Key parts of Utah’s polygamy law have been declared unconstitutional by a U.S. District Judge. Judge Clark Waddoups issued a 91 page ruling in which he declared the “cohabitation prong of the Statute unconstitutional on numerous grounds.” To clarify, polygamous marriage is still illegal, but Utah had also made it illegal to cohabitate with an adult who is not your legal spouse. The ruling comes from a lawsuit filed by Kody Brown, who lives with four women and has a reality television show called “Sister Wives” on TLC. Brown filed the lawsuit in July 2011 and argued that Utah’s law violated their right to privacy. The lawsuit’s argument relied heavily on the 2003 U.S. Supreme Court decision that struck down a Texas law banning sodomy, based on the right to privacy. The law of unintended consequences rears its ugly head again. After the ruling, Brown issued a statement through his attorney and said, “While we know that many people do not approve of plural families, it is our family and based on our beliefs. Just as we respect the personal and religious choices of other families, we hope that in time all of our neighbors and fellow citizens will come to respect our own choices as part of this wonderful country of different faiths and beliefs.”
While the Supreme Court decision used by the plaintiff to bolster his argument was not about gay marriage, I find it no small coincidence that it was still about a gay issue. Several years ago, Rick Santorum was supremely skewered in the media and by leftists for saying that striking down sodomy laws would lead to legalizing polygamy. While polygamous marriage may not be legal, the Utah County District Attorney has announced that his office would not file bigamy charges against any consenting adult polygamists unless violence, abuse or fraud was involved. Brown and his ‘wives’ live in Utah County. In effect, polygamy has become legalized as long as marriage licenses are not involved. But, I’m sure all the same media and leftists who dismissed Santorum’s prediction will say he was wrong, simply because marriage licenses are not being issued.
When gay marriage was made legal in a lot of states there were many who asked what was next. Polygamy? Cousins? Brother and sister? Person and animal? Scratch polygamy off the list. While not completely legal, it has become just another immoral lifestyle that will draw no more attention than one man and one woman who are cohabitating. So now, what is next? How far will the ‘do whatever ever you want’ attitude go in our society? This is exactly what people warned about in the past. Once you start making immoral and licentious lifestyles legal, normal and acceptable, it will eventually follow that everyone living an immoral and licentious lifestyle will demand that theirs also be mainstreamed. And who can blame them?
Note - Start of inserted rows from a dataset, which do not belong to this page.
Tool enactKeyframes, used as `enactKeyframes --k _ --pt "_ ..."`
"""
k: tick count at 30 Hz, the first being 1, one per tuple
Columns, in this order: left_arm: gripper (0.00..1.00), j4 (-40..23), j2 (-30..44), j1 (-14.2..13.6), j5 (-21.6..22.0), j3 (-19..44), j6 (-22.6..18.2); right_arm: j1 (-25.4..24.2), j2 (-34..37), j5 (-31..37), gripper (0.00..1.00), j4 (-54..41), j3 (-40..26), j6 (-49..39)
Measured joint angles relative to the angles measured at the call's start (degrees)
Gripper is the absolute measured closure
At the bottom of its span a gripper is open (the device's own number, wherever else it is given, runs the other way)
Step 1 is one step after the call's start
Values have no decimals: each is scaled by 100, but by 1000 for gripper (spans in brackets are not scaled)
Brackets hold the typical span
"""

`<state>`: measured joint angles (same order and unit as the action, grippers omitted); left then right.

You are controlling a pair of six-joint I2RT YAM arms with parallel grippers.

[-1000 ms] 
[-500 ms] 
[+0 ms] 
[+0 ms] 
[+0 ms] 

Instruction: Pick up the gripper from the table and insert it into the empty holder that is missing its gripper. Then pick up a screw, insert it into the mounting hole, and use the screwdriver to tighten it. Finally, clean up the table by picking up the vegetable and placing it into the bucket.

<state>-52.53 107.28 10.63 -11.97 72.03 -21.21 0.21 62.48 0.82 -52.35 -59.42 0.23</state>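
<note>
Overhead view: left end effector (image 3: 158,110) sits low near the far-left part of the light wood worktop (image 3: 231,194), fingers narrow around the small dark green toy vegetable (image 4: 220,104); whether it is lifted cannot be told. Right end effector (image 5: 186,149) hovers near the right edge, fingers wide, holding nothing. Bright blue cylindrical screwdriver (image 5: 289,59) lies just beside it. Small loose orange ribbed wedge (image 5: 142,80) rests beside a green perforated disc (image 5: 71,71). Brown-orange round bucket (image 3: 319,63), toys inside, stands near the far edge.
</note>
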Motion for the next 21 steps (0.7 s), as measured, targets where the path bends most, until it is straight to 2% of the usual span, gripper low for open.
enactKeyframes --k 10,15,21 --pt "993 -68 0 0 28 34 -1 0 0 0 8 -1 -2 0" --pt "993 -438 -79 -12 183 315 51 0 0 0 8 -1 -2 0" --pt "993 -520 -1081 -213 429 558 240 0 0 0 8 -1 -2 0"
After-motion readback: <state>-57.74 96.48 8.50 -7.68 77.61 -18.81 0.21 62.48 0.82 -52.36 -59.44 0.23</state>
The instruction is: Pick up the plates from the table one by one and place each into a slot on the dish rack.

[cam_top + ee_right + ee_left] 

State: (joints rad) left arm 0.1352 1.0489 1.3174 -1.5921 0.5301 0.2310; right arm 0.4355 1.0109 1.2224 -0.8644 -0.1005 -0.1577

I do not believe it is possible to legislate morality. Some things really do have to be left up to the individual, no matter how much we may disagree with their behavior. Having said that, we are seeing a disturbing trend in America, which you alluded to. Doing whatever we want to do may very well dig the grave that will bury us all. Little by little, Americans are getting used to the dark. We may soon find ourselves so used to the evil we see around us, that we may be unable to see it at all.
What troubles me greatly is that there is so much more evil that has yet to find acceptance. Pedophilia, for example. There are people even today who promote the idea that it is normal and should be legal. How long will it be before there is nothing left that is considered to be evil?
You may not realize just how right you are. Have you seen these two links?
http://conservativehideout.com/2013/12/13/whats-pedophilia/
http://conservativesonfire.wordpress.com/2013/12/13/whats-with-the-lefts-attraction-to-pedophilia/
This is very disturbing information that makes me wonder just how far down this rat hole we already are.
Very sick stuff. I’d read about some of that before but not that much detail. I would not be at all surprised if some form of pedophilia isn’t legalized in my lifetime. Naysayers will scoff, but I would just ask who would have thought a few decades ago that homosexuals would be mainstreamed to the degree with which they have been. Every so often one of my parents will say that they are glad they are as old as they are. I completely understand why they say that.